Should Menstrual Products be Provided for Free?


Amanda Cardenas

Between the ages of ten and sixteen, women and girls around the world are introduced to something they must go through once a month for seven to fourteen days until their fifties. A period, and not like the period at the end of this sentence, but a monthly cycle that releases blood through the uterus. This cycle is not a choice. It is something all women must go through once they come of age. So, if having a period is a part of life we can’t control, why are menstrual products so expensive? Everyday, women constantly struggle to afford a necessary hygiene product, so why aren’t they free?

Recently, our own school bathrooms have added machines that dispense tampons and pads for free whenever needed. Through my own experience, I can say that they have benefited me greatly, especially due to the unpredictability of these cycles. I’ve seen it benefit so many others as well so why doesn’t every public restroom provide this?

“I do not think they are as easily accessible as they should be. Some areas do take into consideration that women may need menstrual products, but if you’re out in a busy area you rarely see them being marketed as readily available,” said Roi Dela Cruz, a senior in the GSWLA academy.

Some may say that the tax on menstrual products provides greater income for the country, but is it really okay to build capital off of a natural human function? Many countries have already been working towards free menstrual products for all or abolishing the tax on the products to make them more affordable. 

As of August 15, 2022, Scotland became the first country to protect the right to access free period products. The Scottish government had already begun providing free period products in schools in 2020 and now they have tackled the issue on an even bigger scale. Scotland has had a global impact on period poverty and has even influenced other countries like South Korea, New Zealand, Canada, and the United States. 
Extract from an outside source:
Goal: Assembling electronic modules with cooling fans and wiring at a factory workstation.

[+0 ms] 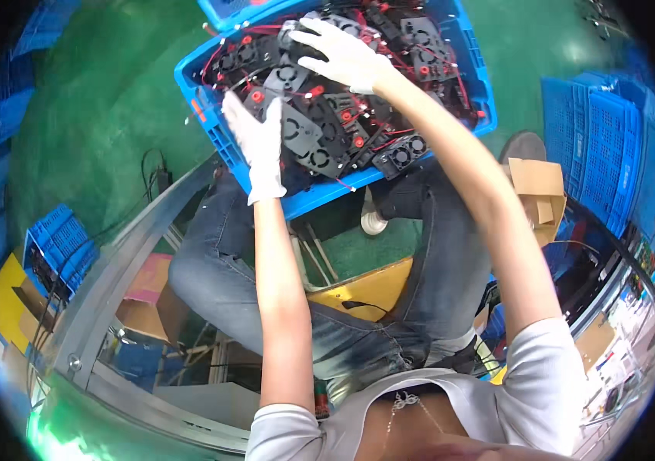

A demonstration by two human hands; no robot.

Due to a company called Aunt Flo, Canada now requires that all buildings provide free menstrual products in their restrooms. The United States is also implementing the same but is facing struggles getting this to apply in all fifty states. So far only seventeen states require free menstrual products in restrooms. They are next in line when it comes to passing legislation for menstrual product equality in all states considering many other countries have already done so. 
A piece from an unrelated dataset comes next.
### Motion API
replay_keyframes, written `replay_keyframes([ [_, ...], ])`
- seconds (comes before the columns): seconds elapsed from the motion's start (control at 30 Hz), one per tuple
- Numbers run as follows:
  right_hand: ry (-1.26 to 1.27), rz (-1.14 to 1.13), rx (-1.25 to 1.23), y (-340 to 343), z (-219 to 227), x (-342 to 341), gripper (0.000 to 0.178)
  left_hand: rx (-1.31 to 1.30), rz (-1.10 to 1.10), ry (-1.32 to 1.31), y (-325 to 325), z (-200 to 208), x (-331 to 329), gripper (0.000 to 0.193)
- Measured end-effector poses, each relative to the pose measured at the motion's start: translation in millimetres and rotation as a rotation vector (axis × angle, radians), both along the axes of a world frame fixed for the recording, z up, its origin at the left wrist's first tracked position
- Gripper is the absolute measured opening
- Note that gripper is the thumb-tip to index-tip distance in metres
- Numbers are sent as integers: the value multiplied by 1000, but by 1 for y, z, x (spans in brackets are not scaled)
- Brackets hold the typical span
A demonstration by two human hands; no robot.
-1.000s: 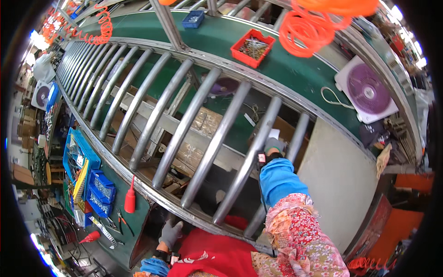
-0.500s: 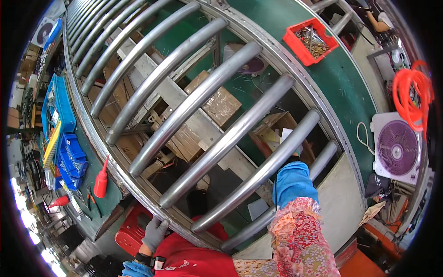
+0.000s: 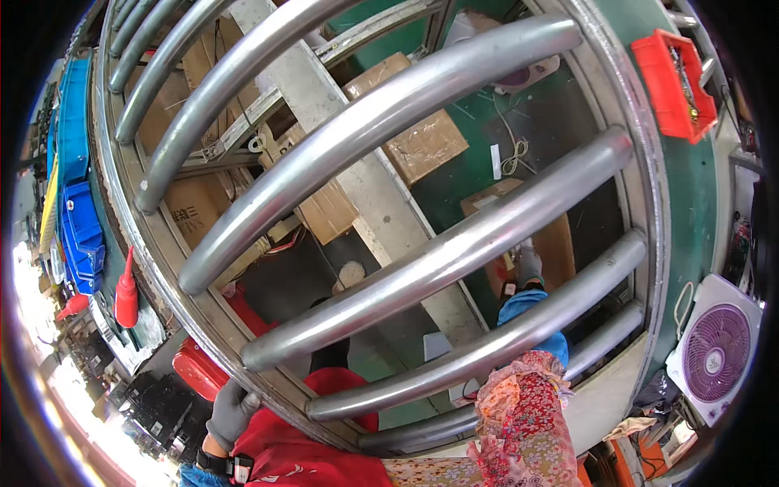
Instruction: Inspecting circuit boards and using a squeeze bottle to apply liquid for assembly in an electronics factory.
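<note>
My right arm, in a floral sleeve and blue cuff [image 3: 523, 307], reaches down between two steel rollers of a roller conveyor. Below them my right hand [image 3: 529, 264], in a grey glove, is at an open cardboard box [image 3: 555, 250]. Its fingers are small and partly hidden, so whether it holds anything cannot be made out. Grey-gloved too, my left hand [image 3: 233, 415] has its fingers bent against the near edge of the conveyor's side rail [image 3: 272, 398]. A thick roller [image 3: 487, 341] crosses over my right forearm.
Under the rollers are a closed carton [image 3: 426, 146] and a metal crossbeam [image 3: 381, 215]. A red bin of hardware [image 3: 667, 89] and a purple-and-white fan [image 3: 714, 349] are at the right. Blue bins [image 3: 81, 235] and a red squeeze bottle [image 3: 126, 299] lie left, near a red stool [image 3: 197, 369].
The view has dipped closer over the rollers. My right hand has gone deeper below them, at the cardboard box. My left hand stays by the side rail.
</note>
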State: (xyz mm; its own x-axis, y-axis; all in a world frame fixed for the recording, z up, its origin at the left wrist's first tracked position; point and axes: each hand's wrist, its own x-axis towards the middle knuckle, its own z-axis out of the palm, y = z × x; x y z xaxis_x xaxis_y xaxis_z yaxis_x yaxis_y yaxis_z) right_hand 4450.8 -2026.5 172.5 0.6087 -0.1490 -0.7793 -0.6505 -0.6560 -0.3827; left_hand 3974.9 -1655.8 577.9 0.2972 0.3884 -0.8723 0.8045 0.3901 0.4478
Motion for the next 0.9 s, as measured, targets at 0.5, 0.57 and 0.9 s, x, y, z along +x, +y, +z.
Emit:
replay_keyframes([
  [0.5,73,1276,-235,62,-13,-69,48,-41,-81,23,12,0,5,67],
  [0.57,60,1284,-200,62,-13,-72,47,-48,-57,14,12,-2,1,67],
  [0.9,139,515,158,41,58,-27,32,47,-181,-78,12,-15,-22,52],
])
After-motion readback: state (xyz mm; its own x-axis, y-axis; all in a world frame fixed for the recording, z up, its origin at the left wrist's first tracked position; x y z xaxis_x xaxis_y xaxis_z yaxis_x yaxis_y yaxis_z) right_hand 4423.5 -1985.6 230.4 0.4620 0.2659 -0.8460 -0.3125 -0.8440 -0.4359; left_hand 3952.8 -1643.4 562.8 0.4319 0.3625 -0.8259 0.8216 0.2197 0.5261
“Yes, period products should be free because every person with a uterus has to go through up to a week of bleeding. Many of which have heavy flows and with how expensive they are now it is insane that some people can’t afford those hygienic products and are forced to resort to less safe/clean methods,” said Reese Joyce Olazo, senior in the GSWLA academy.

Without menstrual products, women and girls have a higher risk of infection because they don’t have  clean, safe, and proper products. Although these products are advertised everywhere, period poverty is still a big problem. Period poverty describes the struggle many low-income females face while trying to afford menstrual products. 

Schools around the world are working hard to provide free and accessible menstrual products for all. Many factors are being taken into consideration to have these products labeled as medical necessities rather than luxury items. Students at Tallwood High School have already benefited greatly by having access to products freely. schools need to take the right step to be better for their students.